55歳で役職定年を迎え、プロジェクトや業務の引き継ぎが完了したタイミングで、新しい挑戦をしたいと転職を決意。転職先を選ぶうえで大切にしたのはメーカーで長期的に製品に向き合えること、長く働けそうな環境があることの2点だったといいます。
角田さんは当時の転職活動を次のように振り返ります。
「半年ほど転職活動をしましたが、年齢の影響もあり、なかなか選考に通りませんでした。60代前後の人が活躍している会社を探すなかで、メトロール社を見つけました。採用HPでシニアの採用実績や事例を知り、ここなら希望が叶うかもしれないと応募しました。

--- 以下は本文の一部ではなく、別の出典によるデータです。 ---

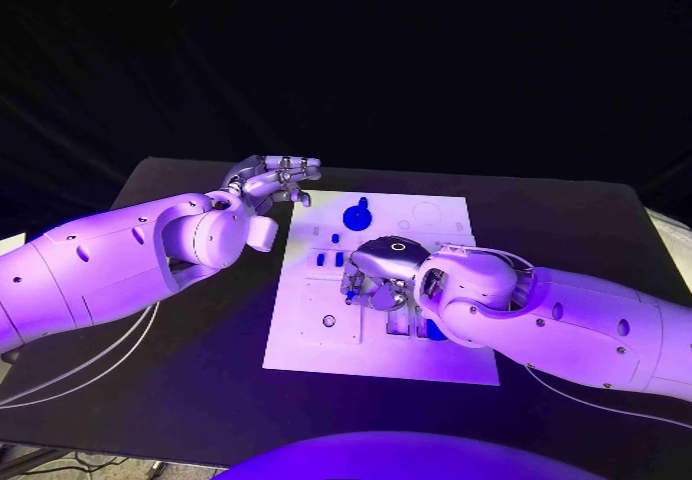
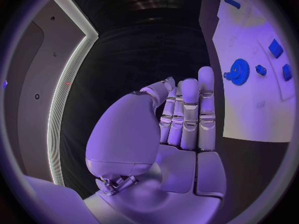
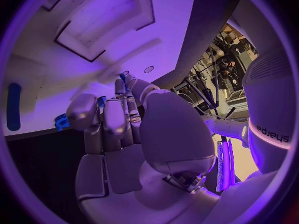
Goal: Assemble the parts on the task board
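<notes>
My right hand [image 1: 387,272] sits over the board [image 1: 433,360] centre, fingers [image 3: 118,115] curled together on a small blue part [image 3: 101,101]. Left hand [image 1: 274,180] at board's far-left corner, fingers [image 2: 190,115] straight, empty. Blue gear [image 1: 355,216] on board.

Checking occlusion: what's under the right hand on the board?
The right hand covers the middle of the task board. Small blue parts show at its fingers and a blue piece beside it. Anything directly beneath is hidden.
</notes>
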Tool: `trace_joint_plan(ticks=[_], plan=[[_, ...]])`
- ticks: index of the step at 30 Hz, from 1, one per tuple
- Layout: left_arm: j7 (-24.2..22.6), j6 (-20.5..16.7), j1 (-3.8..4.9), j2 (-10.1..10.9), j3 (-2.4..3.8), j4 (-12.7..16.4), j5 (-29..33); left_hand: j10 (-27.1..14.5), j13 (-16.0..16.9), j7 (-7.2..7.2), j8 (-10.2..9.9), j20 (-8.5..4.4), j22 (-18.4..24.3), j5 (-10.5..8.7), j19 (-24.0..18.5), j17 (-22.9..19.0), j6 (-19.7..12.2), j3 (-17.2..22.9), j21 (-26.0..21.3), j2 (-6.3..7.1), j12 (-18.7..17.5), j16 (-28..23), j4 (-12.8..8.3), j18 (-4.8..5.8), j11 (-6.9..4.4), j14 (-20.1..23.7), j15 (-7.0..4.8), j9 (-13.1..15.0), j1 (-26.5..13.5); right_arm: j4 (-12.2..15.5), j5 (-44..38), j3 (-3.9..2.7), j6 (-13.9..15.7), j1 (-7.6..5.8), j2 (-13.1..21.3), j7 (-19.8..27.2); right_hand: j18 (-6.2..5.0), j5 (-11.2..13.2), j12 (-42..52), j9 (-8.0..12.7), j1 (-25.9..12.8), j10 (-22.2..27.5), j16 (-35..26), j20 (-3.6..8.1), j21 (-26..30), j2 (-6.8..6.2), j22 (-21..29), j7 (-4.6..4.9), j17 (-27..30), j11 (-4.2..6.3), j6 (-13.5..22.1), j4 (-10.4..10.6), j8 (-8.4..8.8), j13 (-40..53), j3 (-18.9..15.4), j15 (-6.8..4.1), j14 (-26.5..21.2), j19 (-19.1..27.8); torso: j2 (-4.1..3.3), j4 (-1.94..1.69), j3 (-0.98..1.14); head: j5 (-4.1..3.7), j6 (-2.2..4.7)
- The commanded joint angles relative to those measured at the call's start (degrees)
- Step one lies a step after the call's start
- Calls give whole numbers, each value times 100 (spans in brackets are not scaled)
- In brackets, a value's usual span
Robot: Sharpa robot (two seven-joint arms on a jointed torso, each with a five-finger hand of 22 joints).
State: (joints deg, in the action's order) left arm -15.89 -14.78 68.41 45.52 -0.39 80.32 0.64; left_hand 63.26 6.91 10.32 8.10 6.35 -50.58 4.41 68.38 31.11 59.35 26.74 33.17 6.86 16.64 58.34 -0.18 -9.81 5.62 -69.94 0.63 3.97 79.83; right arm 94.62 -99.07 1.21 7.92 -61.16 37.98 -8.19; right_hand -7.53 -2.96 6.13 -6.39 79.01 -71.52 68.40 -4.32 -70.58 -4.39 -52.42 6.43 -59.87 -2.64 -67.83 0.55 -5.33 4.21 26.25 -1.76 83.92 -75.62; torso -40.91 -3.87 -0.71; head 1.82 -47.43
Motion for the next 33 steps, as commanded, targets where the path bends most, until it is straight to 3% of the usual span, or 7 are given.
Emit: trace_joint_plan(ticks=[1,10,33], plan=[[9,125,0,-11,3,-3,21,-36,9,-18,23,-5,8,-8,40,-5,-38,-10,-33,-21,27,-30,-34,-62,2,45,6,-6,54,6,-77,13,-128,20,-1,24,73,-31,-25,8,-19,-17,20,10,-19,23,6,-8,1,-20,-46,10,-18,-6,26,-12,207,-39,-1,-4,-4,1,-9],[25,143,0,-8,3,-21,21,-47,10,-15,22,-4,10,-9,39,-17,-46,-15,-37,-19,32,-35,-37,-61,5,51,8,-7,52,58,-131,13,29,29,26,11,73,-32,-27,7,-19,-16,15,10,-20,25,4,-7,9,-21,-45,9,-17,-6,27,-12,205,-40,-1,-3,-5,6,-15],[62,195,-1,-18,2,-45,21,-71,10,-8,21,-1,14,-9,36,-46,-63,-24,-45,-18,44,-48,-44,-60,11,66,13,-9,50,38,-75,13,22,46,38,43,72,-33,-36,5,-22,-14,12,10,-19,27,8,-3,18,-25,-39,4,-13,-9,27,-9,203,-37,0,-3,-6,12,-55]])
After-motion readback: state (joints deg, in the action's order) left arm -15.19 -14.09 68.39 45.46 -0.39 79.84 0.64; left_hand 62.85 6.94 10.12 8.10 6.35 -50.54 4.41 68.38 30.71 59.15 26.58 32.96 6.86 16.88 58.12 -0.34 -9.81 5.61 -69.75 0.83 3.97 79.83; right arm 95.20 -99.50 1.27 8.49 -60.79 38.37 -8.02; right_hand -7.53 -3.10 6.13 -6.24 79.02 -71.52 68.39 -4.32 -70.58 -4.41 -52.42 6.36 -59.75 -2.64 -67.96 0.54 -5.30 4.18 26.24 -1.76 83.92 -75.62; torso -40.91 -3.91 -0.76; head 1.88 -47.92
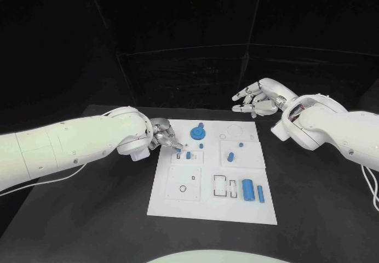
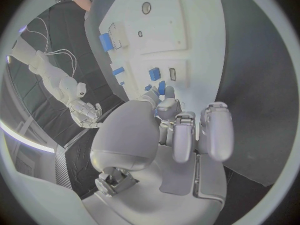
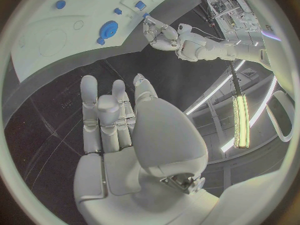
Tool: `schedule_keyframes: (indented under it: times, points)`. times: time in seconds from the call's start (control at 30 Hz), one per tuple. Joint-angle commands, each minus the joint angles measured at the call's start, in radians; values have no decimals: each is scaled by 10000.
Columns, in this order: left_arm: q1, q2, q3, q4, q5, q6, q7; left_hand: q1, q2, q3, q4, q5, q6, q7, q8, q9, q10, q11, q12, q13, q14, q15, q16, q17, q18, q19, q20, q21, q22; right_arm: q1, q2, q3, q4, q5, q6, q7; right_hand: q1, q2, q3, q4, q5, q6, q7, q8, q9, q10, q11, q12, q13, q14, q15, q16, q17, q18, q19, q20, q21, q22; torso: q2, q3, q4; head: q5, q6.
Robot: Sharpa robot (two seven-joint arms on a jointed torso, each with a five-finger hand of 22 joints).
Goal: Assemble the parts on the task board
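Black table (image 1: 95, 208) carries the white board (image 1: 183, 208), where the left hand (image 1: 164, 136) seems to pinch a small blue piece (image 1: 178, 148) over the upper-left slots, needing careful lowering, while the right hand (image 1: 254, 97) hovers spread and empty

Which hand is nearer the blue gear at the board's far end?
Left. The left hand sits at the board's edge beside the blue gear; the right hand hovers beyond the board's far corner.
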Motion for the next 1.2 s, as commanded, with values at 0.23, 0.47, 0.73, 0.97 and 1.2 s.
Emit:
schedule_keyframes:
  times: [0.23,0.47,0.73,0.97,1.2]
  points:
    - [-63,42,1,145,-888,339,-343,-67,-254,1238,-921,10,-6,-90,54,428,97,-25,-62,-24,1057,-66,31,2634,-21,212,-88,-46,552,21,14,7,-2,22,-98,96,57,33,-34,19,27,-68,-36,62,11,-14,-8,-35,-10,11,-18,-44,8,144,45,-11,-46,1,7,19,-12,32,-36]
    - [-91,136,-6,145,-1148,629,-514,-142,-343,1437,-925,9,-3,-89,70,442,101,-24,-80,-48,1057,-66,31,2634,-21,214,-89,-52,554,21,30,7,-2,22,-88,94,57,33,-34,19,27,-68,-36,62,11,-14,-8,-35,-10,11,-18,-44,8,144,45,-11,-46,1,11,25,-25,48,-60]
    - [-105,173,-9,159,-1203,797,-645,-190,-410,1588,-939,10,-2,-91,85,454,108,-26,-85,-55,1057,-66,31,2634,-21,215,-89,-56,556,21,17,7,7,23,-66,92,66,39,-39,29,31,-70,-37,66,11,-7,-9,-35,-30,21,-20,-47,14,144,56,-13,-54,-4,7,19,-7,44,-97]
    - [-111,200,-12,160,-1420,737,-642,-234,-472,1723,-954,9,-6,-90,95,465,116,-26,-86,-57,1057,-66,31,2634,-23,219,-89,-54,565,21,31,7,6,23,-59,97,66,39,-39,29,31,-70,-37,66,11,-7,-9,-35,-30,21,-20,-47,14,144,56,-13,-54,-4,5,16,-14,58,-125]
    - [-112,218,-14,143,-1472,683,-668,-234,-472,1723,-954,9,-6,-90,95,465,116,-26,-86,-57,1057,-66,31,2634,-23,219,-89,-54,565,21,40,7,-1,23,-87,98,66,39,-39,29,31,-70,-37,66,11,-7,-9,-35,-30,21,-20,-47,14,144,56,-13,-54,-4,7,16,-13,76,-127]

入社して2年ほどたちますが、世界的に評価される製品開発の第一線で若手と一緒に汗を流せるのは、とても楽しいですね」
メトロール社では現在14名のシニアが活躍しています。過去には当時80歳のシニアエンジニアと新卒2年目の若手エンジニアが開発した製品が東京都ベンチャー技術大賞を受賞するなど、年齢の垣根なく協働が進んでいます。
「年齢があがり役職がつくと、自由に動けなくなる会社も多い。当社であればしがらみを気にせず、シニアでも存分にチャレンジできる環境があります。
『キャリアの最後に集大成を形にしたい』そんな気概がある人は、ぜひうちに来て力を発揮して欲しいですね」と松橋さんは笑います。
メトロール社のシニア採用は、彼らが培ってきた経験・技術を取り入れ、自社の競争力や人材育成につなげる取り組みです。シニアというと働き手不足の解消策と思われがちですが、それだけではありません。自社の成長戦略の一環としてシニア採用を位置づけることで、会社や事業の新たな可能性が見えてくるかもしれません。